• [Task brief]:
The required answer is a copy of each line in the entries below that includes "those".

• [The data]:
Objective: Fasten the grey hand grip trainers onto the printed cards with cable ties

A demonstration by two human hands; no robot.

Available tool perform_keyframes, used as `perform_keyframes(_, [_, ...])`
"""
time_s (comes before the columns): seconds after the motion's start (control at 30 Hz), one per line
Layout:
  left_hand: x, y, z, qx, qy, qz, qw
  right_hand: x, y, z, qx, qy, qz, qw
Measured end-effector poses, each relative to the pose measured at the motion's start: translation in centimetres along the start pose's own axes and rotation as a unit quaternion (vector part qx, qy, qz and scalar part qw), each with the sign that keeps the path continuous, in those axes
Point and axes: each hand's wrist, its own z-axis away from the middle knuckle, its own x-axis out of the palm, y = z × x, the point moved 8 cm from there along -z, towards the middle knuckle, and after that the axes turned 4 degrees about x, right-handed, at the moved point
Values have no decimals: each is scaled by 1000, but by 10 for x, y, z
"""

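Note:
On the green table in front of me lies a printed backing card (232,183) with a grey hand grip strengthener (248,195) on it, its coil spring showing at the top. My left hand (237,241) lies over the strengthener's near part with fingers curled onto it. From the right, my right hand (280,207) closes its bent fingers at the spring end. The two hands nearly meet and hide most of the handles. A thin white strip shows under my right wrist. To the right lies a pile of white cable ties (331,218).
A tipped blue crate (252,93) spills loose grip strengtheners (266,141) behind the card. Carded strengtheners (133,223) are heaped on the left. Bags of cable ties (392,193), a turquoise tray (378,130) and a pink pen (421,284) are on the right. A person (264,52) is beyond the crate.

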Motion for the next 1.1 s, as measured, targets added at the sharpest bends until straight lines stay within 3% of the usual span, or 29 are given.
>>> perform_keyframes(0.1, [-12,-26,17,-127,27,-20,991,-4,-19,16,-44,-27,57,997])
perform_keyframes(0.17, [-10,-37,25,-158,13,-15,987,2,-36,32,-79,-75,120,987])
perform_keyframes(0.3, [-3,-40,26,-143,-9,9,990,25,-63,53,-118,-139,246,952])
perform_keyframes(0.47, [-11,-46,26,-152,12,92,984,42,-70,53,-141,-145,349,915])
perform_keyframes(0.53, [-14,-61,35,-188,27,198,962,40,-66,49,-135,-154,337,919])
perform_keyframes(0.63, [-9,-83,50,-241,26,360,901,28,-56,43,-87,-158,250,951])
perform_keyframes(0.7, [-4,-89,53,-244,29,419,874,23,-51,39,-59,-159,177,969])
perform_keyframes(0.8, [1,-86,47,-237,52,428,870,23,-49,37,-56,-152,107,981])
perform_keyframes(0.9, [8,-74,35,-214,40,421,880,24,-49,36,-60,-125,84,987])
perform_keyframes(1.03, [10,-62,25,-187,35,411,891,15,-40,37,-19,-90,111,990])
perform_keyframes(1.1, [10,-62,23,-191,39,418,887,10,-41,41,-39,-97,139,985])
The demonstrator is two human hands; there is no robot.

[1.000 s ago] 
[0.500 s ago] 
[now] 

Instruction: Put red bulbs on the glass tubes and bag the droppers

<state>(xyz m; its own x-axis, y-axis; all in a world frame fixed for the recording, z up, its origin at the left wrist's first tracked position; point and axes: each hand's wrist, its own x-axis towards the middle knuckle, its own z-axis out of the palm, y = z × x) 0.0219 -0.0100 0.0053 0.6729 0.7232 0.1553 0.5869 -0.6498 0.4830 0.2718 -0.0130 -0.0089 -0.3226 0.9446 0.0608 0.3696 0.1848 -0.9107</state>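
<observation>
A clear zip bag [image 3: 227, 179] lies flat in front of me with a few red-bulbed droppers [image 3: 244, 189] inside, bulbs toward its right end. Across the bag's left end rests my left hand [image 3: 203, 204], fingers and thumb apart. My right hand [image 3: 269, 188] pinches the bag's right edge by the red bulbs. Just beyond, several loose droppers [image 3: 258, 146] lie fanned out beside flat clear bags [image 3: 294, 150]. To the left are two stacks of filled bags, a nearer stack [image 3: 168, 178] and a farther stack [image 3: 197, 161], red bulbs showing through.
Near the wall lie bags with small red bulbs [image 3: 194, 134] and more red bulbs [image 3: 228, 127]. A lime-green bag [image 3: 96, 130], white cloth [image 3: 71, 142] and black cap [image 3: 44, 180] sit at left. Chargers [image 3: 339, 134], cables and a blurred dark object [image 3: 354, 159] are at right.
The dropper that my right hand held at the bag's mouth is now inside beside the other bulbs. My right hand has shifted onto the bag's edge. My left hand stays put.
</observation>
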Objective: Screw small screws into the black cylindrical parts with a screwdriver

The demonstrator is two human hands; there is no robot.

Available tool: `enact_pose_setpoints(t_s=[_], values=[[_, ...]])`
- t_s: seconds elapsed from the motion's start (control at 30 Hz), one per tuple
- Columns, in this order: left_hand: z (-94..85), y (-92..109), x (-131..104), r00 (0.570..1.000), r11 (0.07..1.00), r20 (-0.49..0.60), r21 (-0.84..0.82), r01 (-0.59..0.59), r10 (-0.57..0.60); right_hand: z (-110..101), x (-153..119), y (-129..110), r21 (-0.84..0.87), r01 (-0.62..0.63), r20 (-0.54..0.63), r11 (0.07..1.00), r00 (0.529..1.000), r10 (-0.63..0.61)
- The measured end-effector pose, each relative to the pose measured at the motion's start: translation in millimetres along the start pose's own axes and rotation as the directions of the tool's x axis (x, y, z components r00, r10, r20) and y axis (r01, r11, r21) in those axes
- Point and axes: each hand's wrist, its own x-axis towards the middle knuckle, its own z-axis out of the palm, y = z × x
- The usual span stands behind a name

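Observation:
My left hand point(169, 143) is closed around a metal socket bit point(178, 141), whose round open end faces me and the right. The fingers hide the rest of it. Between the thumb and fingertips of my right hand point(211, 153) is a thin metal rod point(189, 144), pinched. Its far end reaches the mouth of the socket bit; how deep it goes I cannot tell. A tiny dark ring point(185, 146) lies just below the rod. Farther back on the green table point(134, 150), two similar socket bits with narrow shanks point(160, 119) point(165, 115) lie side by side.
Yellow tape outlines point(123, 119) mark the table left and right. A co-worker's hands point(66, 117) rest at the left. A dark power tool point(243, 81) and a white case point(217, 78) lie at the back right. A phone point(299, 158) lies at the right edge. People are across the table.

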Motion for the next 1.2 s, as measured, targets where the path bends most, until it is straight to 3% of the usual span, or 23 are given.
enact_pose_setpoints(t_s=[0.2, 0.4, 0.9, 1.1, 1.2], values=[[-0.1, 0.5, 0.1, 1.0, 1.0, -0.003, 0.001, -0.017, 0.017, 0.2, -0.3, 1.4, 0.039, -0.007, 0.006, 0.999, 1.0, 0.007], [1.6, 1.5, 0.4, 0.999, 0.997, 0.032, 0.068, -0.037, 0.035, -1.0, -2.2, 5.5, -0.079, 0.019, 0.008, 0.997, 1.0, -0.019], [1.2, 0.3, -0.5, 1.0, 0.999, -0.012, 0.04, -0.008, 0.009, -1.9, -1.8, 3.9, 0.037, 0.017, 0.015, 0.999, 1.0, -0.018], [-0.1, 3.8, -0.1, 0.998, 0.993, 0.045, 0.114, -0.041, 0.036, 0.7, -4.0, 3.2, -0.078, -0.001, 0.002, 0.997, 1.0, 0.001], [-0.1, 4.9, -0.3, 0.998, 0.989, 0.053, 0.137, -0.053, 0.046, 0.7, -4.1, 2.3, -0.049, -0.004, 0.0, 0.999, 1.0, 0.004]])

• [Result of this exercise]:
Measured end-effector poses, each relative to the pose measured at the motion's start: translation in centimetres along the start pose's own axes and rotation as a unit quaternion (vector part qx, qy, qz and scalar part qw), each with the sign that keeps the path continuous, in those axes
- The measured end-effector pose, each relative to the pose measured at the motion's start: translation in millimetres along the start pose's own axes and rotation as the directions of the tool's x axis (x, y, z components r00, r10, r20) and y axis (r01, r11, r21) in those axes

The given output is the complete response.